Now the business can more easily understand the trade-offs in managing IT costs—the ways in which, for example, data storage costs can be cut by renegotiating the per-unit cost of storage or by reducing demand. “It has certainly helped people’s understandings of what IT is contributing,” says Clarke. The new approach is proving its worth with Nokia’s push into solutions, exposing the dangers of cutting back on IT investment.

None of this implies that spending runs rampant, of course. To address the ongoing challenges of managing IT costs, Clarke chairs Nokia’s IT and Process Council, a monthly forum. The council, comprised of eight other Nokia senior vice presidents and vice presidents, agrees on total IT investment and then allocates it. “Previously we reported the IT spend; now we manage it. That’s a big leap forward,” says Clarke.

The focus on process is deliberate.

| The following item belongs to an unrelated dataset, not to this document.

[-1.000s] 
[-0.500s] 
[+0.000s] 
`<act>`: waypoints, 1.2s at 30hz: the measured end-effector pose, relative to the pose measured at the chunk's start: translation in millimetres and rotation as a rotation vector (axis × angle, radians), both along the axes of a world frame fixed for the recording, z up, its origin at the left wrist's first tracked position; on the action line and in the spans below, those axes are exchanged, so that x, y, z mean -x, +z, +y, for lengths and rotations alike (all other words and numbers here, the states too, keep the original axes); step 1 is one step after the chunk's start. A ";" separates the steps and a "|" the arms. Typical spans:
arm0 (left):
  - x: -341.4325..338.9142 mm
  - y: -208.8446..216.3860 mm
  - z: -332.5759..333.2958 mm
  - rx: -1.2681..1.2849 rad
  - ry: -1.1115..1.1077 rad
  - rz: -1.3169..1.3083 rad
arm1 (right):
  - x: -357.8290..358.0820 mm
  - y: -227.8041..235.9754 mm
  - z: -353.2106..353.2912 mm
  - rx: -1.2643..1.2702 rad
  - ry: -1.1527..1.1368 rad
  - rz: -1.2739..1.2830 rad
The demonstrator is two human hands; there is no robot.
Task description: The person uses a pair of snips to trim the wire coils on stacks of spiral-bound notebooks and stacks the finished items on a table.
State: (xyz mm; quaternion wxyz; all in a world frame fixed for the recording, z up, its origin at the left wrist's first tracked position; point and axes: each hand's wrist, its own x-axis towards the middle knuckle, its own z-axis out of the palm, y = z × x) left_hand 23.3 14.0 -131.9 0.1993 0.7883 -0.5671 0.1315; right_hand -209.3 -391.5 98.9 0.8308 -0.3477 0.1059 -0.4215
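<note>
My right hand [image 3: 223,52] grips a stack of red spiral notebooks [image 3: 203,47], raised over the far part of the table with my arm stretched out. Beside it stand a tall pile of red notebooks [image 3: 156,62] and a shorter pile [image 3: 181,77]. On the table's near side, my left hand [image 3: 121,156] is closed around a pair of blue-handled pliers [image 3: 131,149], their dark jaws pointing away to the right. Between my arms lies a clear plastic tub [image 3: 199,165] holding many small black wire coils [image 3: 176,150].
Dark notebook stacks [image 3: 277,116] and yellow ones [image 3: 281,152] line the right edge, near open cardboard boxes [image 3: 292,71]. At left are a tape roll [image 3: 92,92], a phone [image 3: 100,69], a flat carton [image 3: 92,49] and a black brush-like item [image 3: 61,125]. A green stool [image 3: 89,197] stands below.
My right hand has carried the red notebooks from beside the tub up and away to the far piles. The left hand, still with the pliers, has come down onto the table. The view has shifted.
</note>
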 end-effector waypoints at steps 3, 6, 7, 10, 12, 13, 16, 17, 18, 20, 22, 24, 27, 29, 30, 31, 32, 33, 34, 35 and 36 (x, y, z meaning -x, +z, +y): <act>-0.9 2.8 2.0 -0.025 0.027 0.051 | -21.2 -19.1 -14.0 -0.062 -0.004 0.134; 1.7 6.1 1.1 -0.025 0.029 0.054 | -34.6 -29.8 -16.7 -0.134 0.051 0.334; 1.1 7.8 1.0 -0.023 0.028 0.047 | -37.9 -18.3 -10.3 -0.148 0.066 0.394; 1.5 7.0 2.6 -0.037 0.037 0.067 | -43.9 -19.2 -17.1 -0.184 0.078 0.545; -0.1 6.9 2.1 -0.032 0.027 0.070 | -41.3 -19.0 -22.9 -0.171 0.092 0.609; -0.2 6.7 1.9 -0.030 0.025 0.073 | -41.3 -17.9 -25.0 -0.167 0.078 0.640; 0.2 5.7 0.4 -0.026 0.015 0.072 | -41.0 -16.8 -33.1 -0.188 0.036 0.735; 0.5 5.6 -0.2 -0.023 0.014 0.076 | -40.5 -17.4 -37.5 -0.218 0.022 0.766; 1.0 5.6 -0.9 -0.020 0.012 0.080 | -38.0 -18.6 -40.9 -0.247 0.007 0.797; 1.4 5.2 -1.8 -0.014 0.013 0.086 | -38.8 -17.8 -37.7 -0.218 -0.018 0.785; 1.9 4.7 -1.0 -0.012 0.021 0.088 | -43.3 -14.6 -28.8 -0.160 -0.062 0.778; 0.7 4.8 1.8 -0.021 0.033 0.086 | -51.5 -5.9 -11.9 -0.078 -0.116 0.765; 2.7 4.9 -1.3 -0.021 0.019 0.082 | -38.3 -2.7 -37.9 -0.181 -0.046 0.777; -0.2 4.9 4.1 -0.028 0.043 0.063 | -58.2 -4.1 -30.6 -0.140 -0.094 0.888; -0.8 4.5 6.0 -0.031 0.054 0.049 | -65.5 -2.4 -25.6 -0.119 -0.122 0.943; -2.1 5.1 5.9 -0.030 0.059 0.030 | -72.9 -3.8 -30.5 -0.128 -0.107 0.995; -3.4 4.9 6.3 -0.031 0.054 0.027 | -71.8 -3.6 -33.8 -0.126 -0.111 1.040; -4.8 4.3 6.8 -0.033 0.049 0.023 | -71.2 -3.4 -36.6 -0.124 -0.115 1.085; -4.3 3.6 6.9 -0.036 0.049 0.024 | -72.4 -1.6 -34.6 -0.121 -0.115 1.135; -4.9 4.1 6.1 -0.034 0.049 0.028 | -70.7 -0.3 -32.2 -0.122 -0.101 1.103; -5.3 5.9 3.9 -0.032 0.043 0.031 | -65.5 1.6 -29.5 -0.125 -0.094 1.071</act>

Clarke told CIO magazine that his role spans process and technology. “The CIO must be more and more involved in the overall operations of the company,” he said. “Hopefully, a lot of CIOs will become chief operating officers, because a lot of what they do these days is so intrinsic to what a company does.” But what about Nokia’s IT professionals? Not even the most enlightened IT leader can ensure that everyone follows—or agrees. Clarke admits that many of his staff were skeptical of his vision of key IT platforms—analytics being a case in point. His strategy is to keep the conversation on the consumer, reducing his internal presentations to a handful of slides that talk business, not technology.

“A lot of this is about changing the vocabulary,” he says. “Will this make things simpler, better, faster for the consumer or for Nokia? If the idea scores on none of those counts, why are we doing it?”

He has also embraced Nokia’s slant on workforce management, offering challenging assignments, promoting staff using the company’s “large raincoat” philosophy (capable staff will grow to fit the coat) and rotating IT staff in and out of business roles. Validation of his approach: Nokia’s sales teams regularly ask for IT staff to accompany them when selling Nokia’s solutions.

“If you work in IT here,” says Clarke, “you know a lot about the company.”